The move comes weeks after Pence reported finding a “small number” of classified documents in his Carmel, Indiana house, and a day after it was revealed he’d been subpoenaed in a separate federal probe — the special counsel’s investigation into former President Donald Trump’s effort to stay in office after the 2020 election and the Jan. 6 attack on the Capitol.
The date of Friday’s search was negotiated between Pence’s team and the Justice Department, the official said.
The classified documents were found following the discovery of Obama-era classified documents in the possession of former Vice President Joe Biden, and also after the FBI executed a search warrant at Trump’s home after his lawyers claimed he’d returned all documents with classified markings from the White House.
More than 100 such documents were found during the August search of Mar-a-Lago, Justice Department officials said in court filings.
In a letter to the National Archives last month, Pence’s lawyer Greg Jacob said they’d found a “small number” of classified documents at Pence’s home after Pence asked “outside counsel” to look for documents in the wake of such papers being found in Biden’s Delaware home.

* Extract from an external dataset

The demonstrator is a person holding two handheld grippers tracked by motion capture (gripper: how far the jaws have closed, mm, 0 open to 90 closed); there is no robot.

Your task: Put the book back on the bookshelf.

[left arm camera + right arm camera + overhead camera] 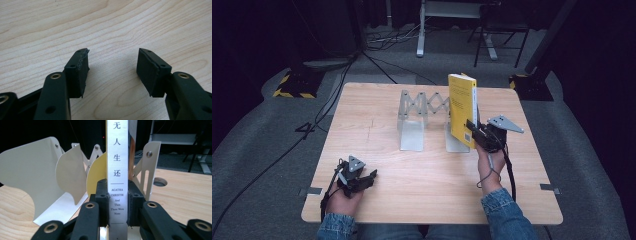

Jacob said the documents had been “inadvertently boxed and transported” to Pence’s home at the end of the Trump administration and that the former vice president “was unaware of the existence of sensitive or classified documents at his personal residence.”
Pence’s team “immediately” secured the classified documents in a locked safe after their Jan. 16 discovery, and FBI agents came to Pence’s home to retrieve the documents a few days later, the letter said.
“Vice President Pence understands the high importance of protecting sensitive and classified information and stands ready and willing to cooperate fully with the National Archives and any appropriate inquiry,” he said.